The Household Workweek

These data demonstrate that considering work hours at the household level yields new insights. This should not be surprising to social scientists, who frequently conceptualize the allocation of time to the labor market as a product of rational household-level calculation. But to what extent do the work hours behaviors we observe, including the trend of increasing hours for dual-earner families, reflect these household level calculations? Or, do actual work hours reflect the institutionalized nature of jobs and the workplace where part-time jobs are rare and under-rewarded? Are employees working long hours out of sense of professionalism, or because they are feel compelled to participate in the “rat race” which dictates that they must demonstrate a willingness to work long hours as a way to show loyalty or commitment to their job or employer?

To explore these issues, Phyllis Moen and I have used the National Survey of Families and Households, which collected data on from both partners in 4,500 married couple households across the nation. The NSFH is a two-wave study, with data collected in 1987-88 and again in 1994-95, which gathered extensive information about both work and family life. What particularly intrigued us about these data is that the NSFH asked both partners in a marriage about the number of hours they worked last week, as well as about their preferences for work hours.
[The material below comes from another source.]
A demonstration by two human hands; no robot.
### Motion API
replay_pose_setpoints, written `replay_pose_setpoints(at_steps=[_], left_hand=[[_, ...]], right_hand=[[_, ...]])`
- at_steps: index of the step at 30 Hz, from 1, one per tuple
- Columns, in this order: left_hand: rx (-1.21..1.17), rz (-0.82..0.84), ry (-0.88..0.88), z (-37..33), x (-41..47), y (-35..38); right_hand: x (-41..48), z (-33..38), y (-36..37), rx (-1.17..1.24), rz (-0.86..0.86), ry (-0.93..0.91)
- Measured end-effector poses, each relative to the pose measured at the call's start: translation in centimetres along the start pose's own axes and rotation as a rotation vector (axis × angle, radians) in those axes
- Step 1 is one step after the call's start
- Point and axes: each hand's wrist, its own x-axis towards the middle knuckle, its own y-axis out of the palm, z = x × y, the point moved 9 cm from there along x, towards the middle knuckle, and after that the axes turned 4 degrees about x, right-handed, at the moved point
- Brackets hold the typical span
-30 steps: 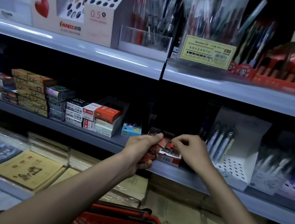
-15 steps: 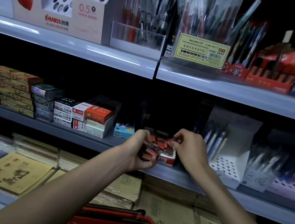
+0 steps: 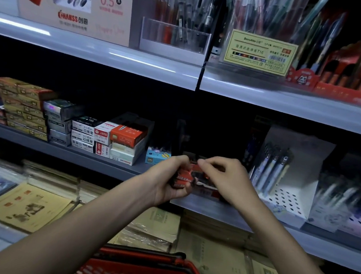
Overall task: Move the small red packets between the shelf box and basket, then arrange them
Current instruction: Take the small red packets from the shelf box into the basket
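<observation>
Since half a second ago the right hand (image 3: 228,179) has slid its fingertips a little leftward, nearer the left hand (image 3: 165,183), which has stayed before the shelf box (image 3: 205,188) on the middle shelf (image 3: 223,212). The left hand's fingers curl round a clutch of small red packets (image 3: 184,177) just in front of that box, well above the red basket (image 3: 144,261). The right thumb and forefinger are pressed together at the clutch's top, but blur hides whether they grip a packet.
</observation>
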Motion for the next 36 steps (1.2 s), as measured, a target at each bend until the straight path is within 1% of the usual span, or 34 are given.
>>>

In particular, the NSFH asked respondents, “If you could work just the number of hours in paid employment that you would like, how many hours per week would that be?” By examining these responses and the relationship they have with both concurrent behavior as well as behavior changes over the two waves of the survey, we can develop a better idea of how and to what extent contemporary work force behavior fits and reflects the goals and desires with contemporary families.